Vector (PECV) - and HIV (NL4-3; PECHIV)-transduced human immortalized PECs were growth arrested and then incubated media (containing 1% serum) for 48 hours (n=4). In another set of experiments, PECs were incubated in media containing either buffer (control) or a microRNA193a inhibitor (25 nM) for 48 hours (n=4). To examine a causal relationship, PECV and PECHIV were transfected with either control or miR193a plasmids (n=4). In vivo studies, kidneys were harvested from 4- week old control (FVB/N) and HIV-transgenic (Tg26) mice. Proteins and RNAs were extracted.

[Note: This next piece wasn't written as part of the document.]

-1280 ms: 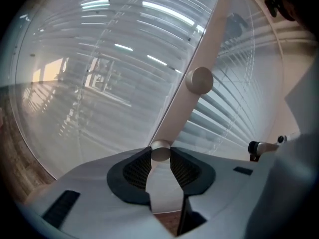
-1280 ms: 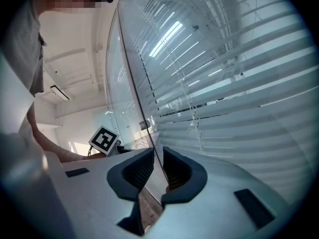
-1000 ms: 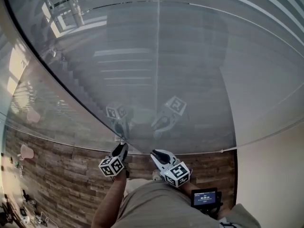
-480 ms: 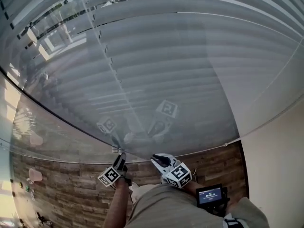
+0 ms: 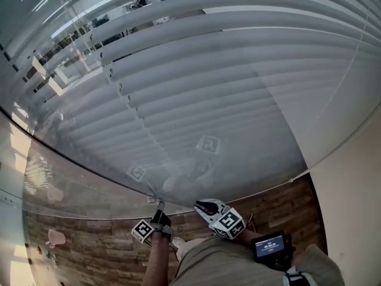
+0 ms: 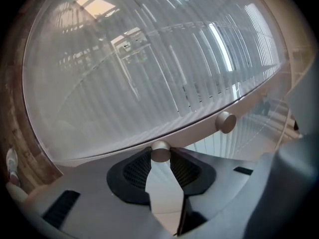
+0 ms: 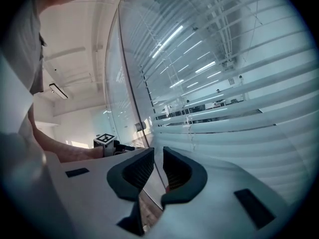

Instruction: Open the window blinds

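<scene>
Your left gripper [image 6: 160, 158] is closed on a small round metal knob [image 6: 160, 150], which sits right at the jaw tips with a pad against each side. The grip suits the job. The knob is mounted on the pale rail [image 6: 199, 133] just beyond the tips, and I judge it to be the tilt control, so holding it end-on lets you roll your wrist to turn the slats.

The window blinds [image 5: 226, 76] stand directly ahead of both tools, behind the glass [image 5: 77, 180], and rise well above the tips. Their slats are angled with gaps between them. In the right gripper view the lights of the room beyond show through those gaps, so the blinds look partly open, not fully.

Your right gripper [image 7: 158, 156] sits to the right of the left one, jaws a little apart with nothing between them. It seems parked out of the way, near the glass.

A second knob [image 6: 226, 122] sits further along the same rail, past the left tips, and I cannot tell what it controls. In the head view the held knob is lost behind the left jaws. The top of the blinds is cut off. A reddish speck deep between the right jaws is too small to name.
</scene>
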Demonstrator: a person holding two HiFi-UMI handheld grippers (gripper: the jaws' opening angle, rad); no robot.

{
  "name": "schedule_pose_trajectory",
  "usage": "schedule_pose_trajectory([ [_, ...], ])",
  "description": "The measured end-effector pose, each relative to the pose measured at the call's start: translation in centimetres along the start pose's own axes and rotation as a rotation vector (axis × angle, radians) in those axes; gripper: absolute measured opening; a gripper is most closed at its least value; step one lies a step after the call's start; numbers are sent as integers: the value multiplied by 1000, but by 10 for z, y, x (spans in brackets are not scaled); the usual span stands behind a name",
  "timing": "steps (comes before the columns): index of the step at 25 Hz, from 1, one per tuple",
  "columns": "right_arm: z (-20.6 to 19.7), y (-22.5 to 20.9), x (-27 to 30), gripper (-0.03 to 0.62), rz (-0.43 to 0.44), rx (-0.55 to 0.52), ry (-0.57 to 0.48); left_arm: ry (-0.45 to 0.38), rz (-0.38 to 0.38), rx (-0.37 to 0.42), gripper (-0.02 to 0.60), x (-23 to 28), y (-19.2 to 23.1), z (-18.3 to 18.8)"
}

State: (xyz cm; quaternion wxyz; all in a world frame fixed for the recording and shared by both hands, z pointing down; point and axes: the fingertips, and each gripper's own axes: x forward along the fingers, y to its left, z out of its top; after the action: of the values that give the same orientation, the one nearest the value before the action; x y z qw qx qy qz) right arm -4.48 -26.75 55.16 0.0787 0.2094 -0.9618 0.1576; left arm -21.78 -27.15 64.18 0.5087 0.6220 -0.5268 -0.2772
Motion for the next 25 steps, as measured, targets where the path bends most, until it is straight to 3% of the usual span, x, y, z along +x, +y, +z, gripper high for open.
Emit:
schedule_pose_trajectory([
  [6, 8, 5, 1, 52, 7, -15, 7, -13, -54, -176, 133, 2, -8, -2],
  [18, 10, 6, -1, 52, 13, -23, 9, 13, -86, -389, 133, 3, -11, -13],
  [25, 11, 8, 1, 52, 20, -27, 20, -2, -215, -588, 133, 1, -9, -11],
])
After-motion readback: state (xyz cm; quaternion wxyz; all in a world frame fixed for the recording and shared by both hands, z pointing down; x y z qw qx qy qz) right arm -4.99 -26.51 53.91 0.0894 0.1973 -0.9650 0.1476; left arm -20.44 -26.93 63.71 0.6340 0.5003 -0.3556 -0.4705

Protein blots were probed for EMT (α-SMA, SNAIL, and fibronectin), mTOR (p-mTOR, p-P70S6k, p-4EBP, and p-eEF)) markers and reprobed for actin. RNAs were assayed for miR193a.Renal cortical sections were immunolabeled for α-SMA, SNAIL, and p-mTOR.

Results

PECHIV and renal tissues of HIVAN mice displayed enhanced (P<0.05 vs. PECV/FVB/N) expression of EMT markers including alpha-SMA, fibronectin, and SNAIL. Similarly, PECHIV and renal tissues of HIVAN mice showed enhanced (P<0.05 vs. PECV/FVB/N) expression of p-mTOR, p-P70S6K, and p-4EBP and down regulation (P<0.05 vs.PECV/FVB/N) of p-eEF, indicating activation of mTOR pathway. PECHIV and renal tissues of HIVAN mice displayed 4 fold decreases in miR193a levels when compared to respective controls. Inhibition of miR193a in PECs, stimulated EMT and mTOR pathways. On the other hand, overexpression of miR193a in PECHIV attenuated activation of EMT and mTOR pathways.

Conclusion

HIV induces activation of growth pathways in PECs. This effect of HIV is mediated through down regulation of miR193a in PECs.